Table 2. Parameters of the FIO Stress Tests

5.4 Thermal Measurements Methods Used

To measure the temperature, three methods were used:
(1)
The nvme utility was used to read the SSD temperature – this may be available to an attacker with system administrator privileges, but is used by us mainly to get ground truth information about SSD temperature. We note this is used in scenario 4, but not other scenarios.
(2)
The xbutil utility also reports the FPGA temperature from a single on-chip thermal diode – this may also be available to an attacker with system administrator privileges, but is used by us mainly to get ground truth information about the FPGA temperature. This is used only for evaluation of the thermal changes between the FPGA and SSD component of the SmartSSD and not used in any of the scenarios.
(3)
We developed an FPGA module that used the RTL kernel to instantiate an RO. This module can be used to estimate the temperature without need for access to any of the thermal diodes on the SSD or FPGA chips. This is used in all scenarios where the FPGA component is the receiver of the covert information and where RO counts are used to estimate the thermal and power changes of the FPGA (and the SmartSSD that it is contained within).
For method (1) above, we can obtain three temperature measurements, from three different sensors within the SSD component, while for method (2) we get one temperature measurement for the FPGA component. Due to (unknown) placement of the SSD sensors, some SSD sensors are closer to the disk itself, while others may be physically closer to the case of the SSD or to the FPGA chip adjacent to the SSD within the case.

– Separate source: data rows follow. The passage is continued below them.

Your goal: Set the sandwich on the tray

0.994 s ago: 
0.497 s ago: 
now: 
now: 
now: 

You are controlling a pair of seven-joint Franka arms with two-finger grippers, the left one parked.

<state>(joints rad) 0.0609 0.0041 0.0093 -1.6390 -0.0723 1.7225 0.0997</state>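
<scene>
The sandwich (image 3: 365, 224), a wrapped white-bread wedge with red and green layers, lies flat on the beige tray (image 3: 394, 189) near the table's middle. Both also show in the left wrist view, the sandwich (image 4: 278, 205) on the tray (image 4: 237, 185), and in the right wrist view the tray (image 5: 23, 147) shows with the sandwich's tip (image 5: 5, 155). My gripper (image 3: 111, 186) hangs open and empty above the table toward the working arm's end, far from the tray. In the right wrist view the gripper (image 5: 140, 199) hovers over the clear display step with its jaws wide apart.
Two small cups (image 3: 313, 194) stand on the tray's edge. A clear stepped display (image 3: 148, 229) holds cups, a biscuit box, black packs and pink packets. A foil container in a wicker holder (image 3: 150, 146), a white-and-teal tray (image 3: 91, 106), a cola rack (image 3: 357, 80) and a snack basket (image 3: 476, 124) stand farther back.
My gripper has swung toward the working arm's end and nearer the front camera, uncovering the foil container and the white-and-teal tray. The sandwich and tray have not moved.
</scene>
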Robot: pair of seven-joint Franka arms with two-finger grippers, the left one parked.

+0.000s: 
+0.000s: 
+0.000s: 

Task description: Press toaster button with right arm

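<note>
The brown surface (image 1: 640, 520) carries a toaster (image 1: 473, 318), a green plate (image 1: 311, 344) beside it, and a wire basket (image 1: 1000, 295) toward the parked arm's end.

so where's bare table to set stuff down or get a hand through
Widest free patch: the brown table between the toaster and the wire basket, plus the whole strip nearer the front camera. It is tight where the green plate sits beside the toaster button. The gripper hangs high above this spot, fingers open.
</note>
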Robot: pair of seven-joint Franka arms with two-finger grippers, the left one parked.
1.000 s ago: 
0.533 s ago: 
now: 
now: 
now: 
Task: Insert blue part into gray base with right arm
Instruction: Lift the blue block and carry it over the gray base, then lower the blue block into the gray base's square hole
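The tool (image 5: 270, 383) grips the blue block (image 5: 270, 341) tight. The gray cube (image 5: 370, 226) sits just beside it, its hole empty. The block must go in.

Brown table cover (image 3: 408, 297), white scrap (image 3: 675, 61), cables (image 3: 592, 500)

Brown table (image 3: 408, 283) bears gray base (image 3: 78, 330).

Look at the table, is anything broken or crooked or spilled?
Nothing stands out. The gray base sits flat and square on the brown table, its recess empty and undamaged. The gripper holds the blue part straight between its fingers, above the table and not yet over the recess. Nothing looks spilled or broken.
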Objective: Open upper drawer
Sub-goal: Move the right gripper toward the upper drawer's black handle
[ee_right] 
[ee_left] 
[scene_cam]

6 SmartSSD Characterization

In this section, we present our experimental results and evaluation of the different behaviors of the SmartSSDs.

6.1 Finding Optimal SSD Heating Parameters

For transmission that leverages SSD heating up, there is the need to analyze the best way to heat up the SSD. We tested different values for the size and numjobs to understand which configuration of the FIO stress test increased the SSD temperature the most. The goal is to help us understand how a malicious user could best raise the temperature of the SSD. We observed that numjobs \(\approx 4\) and size \(\approx 8\) (GB) cause the disk to increase the most in temperature when the runtime \(=60\) seconds. Having selected the numjobs \(=4\) , we evaluated how the duration of the stress test affects the temperature for different runtimes and sizes. Our analysis showed that we achieve the highest temperature for size \(\approx 8\) (GB) again for both SSD and FPGA on public cloud and university remote servers. As the runtime increases, both SSD and FPGA temperatures increase. Thus, adjusting runtime can be used to raise SSD to different temperatures. It is clearly seen that the university remote server has higher baseline temperature than the public cloud server. The reason for this is that the public cloud server likely has a more capable cooling system than we have in our university remote server. We observed that university remote server achieves almost the same relative temperature increase with only about half of the runtime that public cloud server needs. Thus, the period of heating the SSD is faster on the university server.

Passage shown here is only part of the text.